Afghanistan, barbone, kefiah e merendine: il soft power dei fucilieri

Dal nostro inviato Fabio De Ponte

Herat (Afghanistan), 17 feb. (LaPresse) – Barba lunga e kefiah, hanno la divisa dei militari italiani ma la faccia di qualcuno che sembra nato e cresciuto in Afghanistan. Si presentano così diversi dei ragazzi del nono stormo di Grazzanise, in provincia di Caserta, che si occupano della sicurezza del perimetro intorno alla base Camp Arena, ad Herat.

“OGNI VOLTA CHE SONO IN AFGHANISTAN MI FACCIO CRESCERE LA BARBA”. “Ogni volta che vengo qui mi faccio crescere la barba lunga”, racconta il sergente maggiore Gennaro Maresca. “E’ una buona usanza – spiega -. L’ho fatto quando ho messo piede qui per la prima volta nel 2005. Da allora sono tornato quattro o cinque volte e sempre mi faccio crescere la barba. Le prime volte lo facevo per avvicinarmi meglio alla gente del posto. Loro parlavano di più con chi aveva la barba, perché la interpretavano come un segno di autorità. Ora è diventata più che altro un portafortuna. Questa – dice mostrando i folti riccoli neri che gli coprono gran parte del viso – è di oltre 100 giorni di missione, la taglierò al rientro in Italia”.

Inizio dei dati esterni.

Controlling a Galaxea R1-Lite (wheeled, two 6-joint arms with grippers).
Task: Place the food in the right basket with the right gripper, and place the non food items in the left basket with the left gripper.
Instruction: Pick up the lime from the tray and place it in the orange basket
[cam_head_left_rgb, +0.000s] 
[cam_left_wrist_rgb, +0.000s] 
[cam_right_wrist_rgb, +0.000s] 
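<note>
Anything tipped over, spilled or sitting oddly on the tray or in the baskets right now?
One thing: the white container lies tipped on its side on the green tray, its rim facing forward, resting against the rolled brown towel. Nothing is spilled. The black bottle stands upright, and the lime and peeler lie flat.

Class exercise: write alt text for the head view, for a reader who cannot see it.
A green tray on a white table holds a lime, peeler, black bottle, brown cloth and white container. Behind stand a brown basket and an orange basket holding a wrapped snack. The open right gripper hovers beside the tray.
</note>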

“RIFAREI QUESTA SCELTA MILLE VOLTE”. Il compito dei fucilieri è garantire la sicurezza nel raggio di 8 chilometri dall’aeroporto della base. Sono in 27, divisi in tre squadre da nove, e garantiscono due missioni al giorno. “Siamo quasi tutti delle province di Caserta e Napoli”, racconta il sergente Michele Della Vecchia. Sale sul Lince, il mezzo blindato con il quale pattugliano l’area intorno alla base per compiere una delle due missioni quotidiane, e si mette alla guida. La sua è la terza auto di un convoglio di quattro. Non c’è strada – né asfaltata né sterrata – si transita sul terreno e le buche provocano continui scossoni. “Io sono in aeronautica dal 2000 – racconta – non sono proprio giovane del mestiere. E devo dire che è una esperienza che rifarei mille volte. Sono contento, il lavoro che ho scelto non mi è stato imposto da nessuno. Certo, mi guardo intorno e vedo che siamo tutti di provenienza campana, pugliese, siciliana. Io la domanda l’avrei fatta anche se fossi nato a Milano. Ciò non toglie che al sud la vita militare viene scelta anche perché le opportunità non sono tante”.


“PARTITO SUBITO DOPO IL VIAGGIO DI NOZZE”. Si è appena sposato. “A ottobre – spiega – ho fatto il viaggio di nozze e a novembre sono venuto qua. Mia moglie non ne era molto felice. Adesso le ho promesso un altro viaggio quando arrivo a casa”. Della Vecchia è in Afghanistan da cinque mesi e la sua missione volge al termine. “Lei sapeva benissimo – spiega – il lavoro che facevo e se non l’avesse condiviso tra noi non poteva funzionare. Tutti i fucilieri dell’aria vanno in missione. Quando facciamo domanda per fare il fuciliere sappiamo che l’impiego principale è quello fuori dai confini nazionali”. “Mia madre? E’ apprensiva e si preoccupa. La chiamo molto spesso, quasi quotidianamente, e di solito riesco a rassicurarla. In questi cinque mesi fortunatamente non è successo nulla, anche se il rischio è sempre alto e la nostra attenzione è sempre al massimo quando usciamo”.

MERENDINE AI BAMBINI “PER TENERCI BUONA LA POPOLAZIONE”. A un paio di chilometri dalla base il convoglio si ferma nei pressi di un paio di case. Si avvicinano una ventina di bambini e una decina di uomini, alcuni molto giovani, altri dall’aspetto anziano. Nessuna donna. Sorridono, sanno cosa aspettarsi. Le visite dei fucilieri sono frequenti. I militari scendono dai mezzi, hanno un paio di scatoloni pieni di merendine, cracker, yogurt. Non è una disposizione dei vertici ma una loro scelta. Sono prodotti che ricevono per sè e li tengono da parte per queste occasioni. “E’ una cosa che facciamo per tenerci buona la popolazione e dimostrare che non siamo contro di loro”, spiega Della Vecchia. I bimbi sono preparati, sanno come comportarsi. Si mettono in riga accovacciati sulle ginocchia, e aspettano di ricevere qualcosa. Tra gli adulti uno solo parla qualche parola di inglese. E’ un poliziotto, spiega, mostrando orgogliosamente il certificato del corso che ha seguito a Camp Arena. Indica suo figlio. Si chiama Massoud, come l’eroe nazionale afgano che combattè l’invasione sovietica.